Monday, July 27, 2015

Pickles & Scarpetta | Top 6 Favorite Kay Scarpetta Cases

Ever just look at your bookshelves, spot a series, and find yourself talking to yourself about your love for it?  For five or so minutes, you’re left using your memories to trace and calculate your way through the events that took place in each entry.  You’re throwing your thoughts back to each book’s conclusion and resolution.  You recall your favorite scenes, characters, and plots.  And most of all, you remember the sour ones.  And while you may be all caught up, and awaiting the author’s next release, you get the feeling that you can squeeze a re-read into your TBR just for the hell of it.  Well, that happened recently, as I stared up at my collection (which is very much current, thank you) of Patricia Cornwell’s Kay Scarpetta series.

As some of you may or may not know, Patricia Cornwell is known for establishing the forensic thriller literary form with her 1990 debut, Post-mortem. As of now the series is twenty-two books deep, and it’s been a pickle of a ride between (I only started reading the series one hot July night in 2009). But what do I mean by “pickle”? Well, the bad, sketchy, and usually disconnected entries don't overtake the general good and enjoyment you gain.  I say that because there's a lot to say from reading through Scarpetta‘s many crime-stopping endeavors.

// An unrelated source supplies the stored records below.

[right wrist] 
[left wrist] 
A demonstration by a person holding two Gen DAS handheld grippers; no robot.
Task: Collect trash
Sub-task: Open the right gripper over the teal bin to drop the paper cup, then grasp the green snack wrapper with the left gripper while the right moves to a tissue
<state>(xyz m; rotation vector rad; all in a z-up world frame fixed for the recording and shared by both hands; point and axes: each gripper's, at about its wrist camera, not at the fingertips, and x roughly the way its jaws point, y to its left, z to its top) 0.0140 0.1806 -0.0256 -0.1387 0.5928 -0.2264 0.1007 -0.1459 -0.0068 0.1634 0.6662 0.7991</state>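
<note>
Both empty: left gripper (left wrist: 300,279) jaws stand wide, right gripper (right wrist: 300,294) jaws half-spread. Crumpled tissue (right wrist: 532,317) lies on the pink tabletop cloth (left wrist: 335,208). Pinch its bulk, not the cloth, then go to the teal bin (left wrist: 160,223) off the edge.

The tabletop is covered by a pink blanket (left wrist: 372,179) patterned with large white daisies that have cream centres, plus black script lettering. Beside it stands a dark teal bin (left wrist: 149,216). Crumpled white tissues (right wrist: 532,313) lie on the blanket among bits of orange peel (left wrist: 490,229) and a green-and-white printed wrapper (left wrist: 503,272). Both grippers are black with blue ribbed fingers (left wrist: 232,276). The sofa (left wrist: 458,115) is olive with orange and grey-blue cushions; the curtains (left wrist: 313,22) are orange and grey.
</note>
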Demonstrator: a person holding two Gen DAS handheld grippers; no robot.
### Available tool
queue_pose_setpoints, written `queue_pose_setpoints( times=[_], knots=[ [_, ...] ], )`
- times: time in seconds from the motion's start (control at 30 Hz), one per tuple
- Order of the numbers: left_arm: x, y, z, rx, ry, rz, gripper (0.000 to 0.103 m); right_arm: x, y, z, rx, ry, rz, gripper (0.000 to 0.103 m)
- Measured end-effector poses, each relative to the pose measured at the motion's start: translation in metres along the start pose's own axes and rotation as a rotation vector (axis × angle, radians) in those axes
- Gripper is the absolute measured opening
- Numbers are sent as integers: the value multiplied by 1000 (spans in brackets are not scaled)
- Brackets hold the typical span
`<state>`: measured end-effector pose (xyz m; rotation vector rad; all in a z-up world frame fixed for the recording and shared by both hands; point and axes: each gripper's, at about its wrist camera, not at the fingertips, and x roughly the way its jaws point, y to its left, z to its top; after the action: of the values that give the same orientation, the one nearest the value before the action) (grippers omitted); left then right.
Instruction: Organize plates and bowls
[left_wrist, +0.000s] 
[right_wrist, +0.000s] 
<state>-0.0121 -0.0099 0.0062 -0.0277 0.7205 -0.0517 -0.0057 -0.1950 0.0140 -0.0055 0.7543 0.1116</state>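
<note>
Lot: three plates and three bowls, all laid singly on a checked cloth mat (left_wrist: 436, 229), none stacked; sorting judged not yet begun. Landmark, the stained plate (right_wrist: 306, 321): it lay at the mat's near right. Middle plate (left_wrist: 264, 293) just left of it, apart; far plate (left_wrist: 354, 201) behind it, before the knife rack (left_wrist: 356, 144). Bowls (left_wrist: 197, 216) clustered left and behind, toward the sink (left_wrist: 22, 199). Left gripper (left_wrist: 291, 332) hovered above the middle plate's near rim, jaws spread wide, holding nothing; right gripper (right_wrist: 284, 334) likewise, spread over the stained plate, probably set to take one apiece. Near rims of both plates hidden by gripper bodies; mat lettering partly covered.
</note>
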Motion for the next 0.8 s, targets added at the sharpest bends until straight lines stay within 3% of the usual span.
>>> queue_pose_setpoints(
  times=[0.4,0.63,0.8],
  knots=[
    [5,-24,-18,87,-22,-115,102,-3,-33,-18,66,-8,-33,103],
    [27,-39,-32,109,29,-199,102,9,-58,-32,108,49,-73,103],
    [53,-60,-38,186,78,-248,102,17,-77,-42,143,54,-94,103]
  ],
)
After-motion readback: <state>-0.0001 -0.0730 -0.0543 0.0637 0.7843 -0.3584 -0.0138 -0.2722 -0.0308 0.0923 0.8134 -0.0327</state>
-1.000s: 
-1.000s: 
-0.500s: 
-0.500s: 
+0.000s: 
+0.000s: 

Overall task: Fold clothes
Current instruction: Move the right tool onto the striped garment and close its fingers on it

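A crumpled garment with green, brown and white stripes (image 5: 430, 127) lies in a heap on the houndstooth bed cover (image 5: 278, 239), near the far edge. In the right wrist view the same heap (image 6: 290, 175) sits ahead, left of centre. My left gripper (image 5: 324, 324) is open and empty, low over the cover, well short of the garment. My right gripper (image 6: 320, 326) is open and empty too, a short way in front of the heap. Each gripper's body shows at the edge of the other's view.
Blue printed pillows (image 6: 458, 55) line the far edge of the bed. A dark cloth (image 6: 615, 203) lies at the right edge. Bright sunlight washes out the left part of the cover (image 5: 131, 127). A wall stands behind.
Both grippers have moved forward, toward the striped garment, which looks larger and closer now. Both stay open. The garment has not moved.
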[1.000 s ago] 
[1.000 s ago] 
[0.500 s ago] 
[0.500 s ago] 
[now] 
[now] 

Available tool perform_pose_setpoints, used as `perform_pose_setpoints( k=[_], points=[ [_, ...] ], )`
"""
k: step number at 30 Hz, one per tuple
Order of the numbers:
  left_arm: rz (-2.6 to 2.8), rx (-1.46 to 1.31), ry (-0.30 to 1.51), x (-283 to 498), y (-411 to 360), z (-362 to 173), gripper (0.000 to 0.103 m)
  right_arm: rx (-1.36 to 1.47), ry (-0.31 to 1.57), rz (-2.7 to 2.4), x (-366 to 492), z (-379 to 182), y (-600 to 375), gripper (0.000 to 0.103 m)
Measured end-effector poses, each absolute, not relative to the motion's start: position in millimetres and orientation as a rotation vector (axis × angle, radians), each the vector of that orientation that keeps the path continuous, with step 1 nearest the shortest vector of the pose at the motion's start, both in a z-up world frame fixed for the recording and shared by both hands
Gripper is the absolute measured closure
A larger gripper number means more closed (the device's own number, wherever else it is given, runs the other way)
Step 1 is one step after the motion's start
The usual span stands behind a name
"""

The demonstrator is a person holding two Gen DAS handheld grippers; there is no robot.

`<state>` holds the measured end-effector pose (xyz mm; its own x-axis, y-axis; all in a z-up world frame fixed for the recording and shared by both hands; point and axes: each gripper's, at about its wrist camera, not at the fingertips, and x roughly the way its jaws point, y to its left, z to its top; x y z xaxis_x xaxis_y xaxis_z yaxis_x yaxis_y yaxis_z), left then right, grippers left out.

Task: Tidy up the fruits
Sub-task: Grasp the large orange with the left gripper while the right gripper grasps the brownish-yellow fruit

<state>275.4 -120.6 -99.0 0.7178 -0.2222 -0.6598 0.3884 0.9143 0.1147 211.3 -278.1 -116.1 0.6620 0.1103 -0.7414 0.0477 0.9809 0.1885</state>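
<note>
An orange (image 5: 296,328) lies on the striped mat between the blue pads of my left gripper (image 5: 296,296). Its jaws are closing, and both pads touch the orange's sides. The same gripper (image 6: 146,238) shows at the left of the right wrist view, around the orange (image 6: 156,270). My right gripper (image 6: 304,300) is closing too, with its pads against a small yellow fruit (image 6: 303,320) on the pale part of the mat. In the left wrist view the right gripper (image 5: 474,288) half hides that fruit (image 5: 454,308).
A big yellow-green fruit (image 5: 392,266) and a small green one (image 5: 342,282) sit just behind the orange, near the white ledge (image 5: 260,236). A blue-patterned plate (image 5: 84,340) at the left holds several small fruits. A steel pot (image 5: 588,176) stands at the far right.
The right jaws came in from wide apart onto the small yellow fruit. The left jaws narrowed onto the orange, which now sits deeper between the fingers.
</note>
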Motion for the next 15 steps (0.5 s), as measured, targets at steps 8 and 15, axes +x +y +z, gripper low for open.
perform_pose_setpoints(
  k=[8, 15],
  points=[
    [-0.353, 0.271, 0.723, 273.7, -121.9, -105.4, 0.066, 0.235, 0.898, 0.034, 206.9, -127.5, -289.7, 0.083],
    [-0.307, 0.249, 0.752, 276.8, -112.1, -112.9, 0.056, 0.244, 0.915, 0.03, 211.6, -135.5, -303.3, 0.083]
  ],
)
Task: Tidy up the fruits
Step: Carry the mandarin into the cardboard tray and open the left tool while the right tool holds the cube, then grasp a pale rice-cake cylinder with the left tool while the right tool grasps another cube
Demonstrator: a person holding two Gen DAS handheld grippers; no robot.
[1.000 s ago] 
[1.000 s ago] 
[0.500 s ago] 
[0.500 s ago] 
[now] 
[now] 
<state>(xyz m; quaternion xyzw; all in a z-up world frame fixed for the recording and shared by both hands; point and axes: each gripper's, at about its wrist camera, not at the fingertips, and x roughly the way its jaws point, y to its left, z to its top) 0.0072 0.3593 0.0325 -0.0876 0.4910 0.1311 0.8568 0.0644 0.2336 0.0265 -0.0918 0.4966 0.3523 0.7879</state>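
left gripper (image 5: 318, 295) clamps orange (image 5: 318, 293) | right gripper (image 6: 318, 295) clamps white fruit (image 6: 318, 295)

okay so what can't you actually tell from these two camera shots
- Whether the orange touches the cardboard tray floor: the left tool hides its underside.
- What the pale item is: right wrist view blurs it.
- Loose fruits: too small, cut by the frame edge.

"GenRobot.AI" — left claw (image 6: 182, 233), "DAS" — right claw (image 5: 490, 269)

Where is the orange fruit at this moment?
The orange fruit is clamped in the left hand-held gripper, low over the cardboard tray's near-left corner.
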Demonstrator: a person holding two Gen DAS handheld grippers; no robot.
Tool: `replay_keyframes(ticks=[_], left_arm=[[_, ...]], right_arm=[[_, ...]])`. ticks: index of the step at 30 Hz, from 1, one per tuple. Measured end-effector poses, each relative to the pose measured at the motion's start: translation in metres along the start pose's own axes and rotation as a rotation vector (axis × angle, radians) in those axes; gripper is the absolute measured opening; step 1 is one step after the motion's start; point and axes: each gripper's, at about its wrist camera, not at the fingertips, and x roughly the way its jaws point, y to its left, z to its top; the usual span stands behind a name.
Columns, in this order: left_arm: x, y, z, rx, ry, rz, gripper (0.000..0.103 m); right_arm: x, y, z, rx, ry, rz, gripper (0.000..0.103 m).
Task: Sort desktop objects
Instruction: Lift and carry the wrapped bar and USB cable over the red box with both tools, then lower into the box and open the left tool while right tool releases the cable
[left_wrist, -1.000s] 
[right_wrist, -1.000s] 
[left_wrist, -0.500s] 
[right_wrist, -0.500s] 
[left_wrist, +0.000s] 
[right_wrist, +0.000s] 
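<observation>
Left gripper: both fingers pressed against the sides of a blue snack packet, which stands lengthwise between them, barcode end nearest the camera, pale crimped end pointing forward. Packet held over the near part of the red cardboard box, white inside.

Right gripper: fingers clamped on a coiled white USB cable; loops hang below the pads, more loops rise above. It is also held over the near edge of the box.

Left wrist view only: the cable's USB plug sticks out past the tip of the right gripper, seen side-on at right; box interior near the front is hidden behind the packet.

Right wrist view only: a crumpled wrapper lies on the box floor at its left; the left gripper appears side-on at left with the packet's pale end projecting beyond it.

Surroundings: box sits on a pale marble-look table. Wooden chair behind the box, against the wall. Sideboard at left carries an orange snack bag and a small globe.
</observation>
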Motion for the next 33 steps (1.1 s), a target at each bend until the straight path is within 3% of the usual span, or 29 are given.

However, while I have your attention, let’s talk about the pickles; I love to be honest about my feelings all around.

The "pickles"; books 12-17
While the series started in the first-person, via Scarpetta’s medical examiner lens, Cornwell switched to the third throughout books 12-17.  Already creating pushy, series arcing plots that would eventually back her into a corner; she took her readers out of the head of her famed hero and gave us a line of books probably best forgotten.  Well, to be clear, some were a little more memorable than others for their twisted villains alone. Nonetheless, from 2003’s Blow Fly to the final straw of 2009’s The Scarpetta Factor (the absolute worst in the series, and one I never finished), I almost gave up on the game. As I said in posts past, Scarpetta was like the aunt I wish I had.  So for me to have conversations with her from a wide, narrative berth was no fun. 

I didn’t necessarily want to prowl around in the killer’s head space (though sometimes interesting, they were mostly desperate necrotic musings). And, quite frankly, I didn’t want to do the same with the many strong, secondary characters in the series. Speaking of which, that would include Scarpetta’s F.B.I. husband [Benton], her techno-geek niece [Lucy], and her best friend and fellow detective [Marino]. Their roles have flipped and changed over the course of the series, but I was cool with hearing their many transgressions from a length.  And Lucy, being the most obnoxious of the listed trio, only seconded the villains per her chance at a narrative go.

Thankfully, in 2010, Cornwell changed back to first person and back into her series star’s head. And when I tell you that switch came right on time–I mean right on time. However, that doesn’t mean the series fully recovered from those few unrestrained books written in the third. Some of the post-third POV books were hit or miss, as it concerns containing a solidly maintained and operating plot (last year‘s Flesh and Blood wasn't that great at all). Even so, having Scarpetta back in the narrative seat makes a difference.  I love this series because Kay Scarpetta is intelligent, thoughtful, and works for the dead. Something we all have a fascination for, but can only seem to explore from a healthy distance.

Now in stating all that gush and fuss, I want to countdown to my six favorite Scarpetta cases!

6.  Port Mortuary (2010)

This book saved the series for me. That’s no exaggeration. Back in 2010, Cornwell finally published a Scarpetta book exclusively in her protagonist’s first-person perspective. Obviously, that book was Port Mortuary

Now while Cornwell’s POV switched back was just enough to please me, Port Mortuary actually had an interesting set up. The book throws readers back to the beginning of Scarpetta’s career, where she accepted a scholarship from the Air Force. Said scholarship assisted her with paying for her medical school debt, while giving her long-forgotten ties to the US military. During her scholarship, Scarpetta found herself involved in a hate crime case consisting of two Americans killed in South Africa. Through a series of examined circumstances and commands given by her superior, Scarpetta becomes a part of a cover-up that slowly comes back to haunt her in the now. Meanwhile, she’s training at the Dover Air Force Base and facing the murder of a young man who seemingly dropped dead from cardiac arrhythmia.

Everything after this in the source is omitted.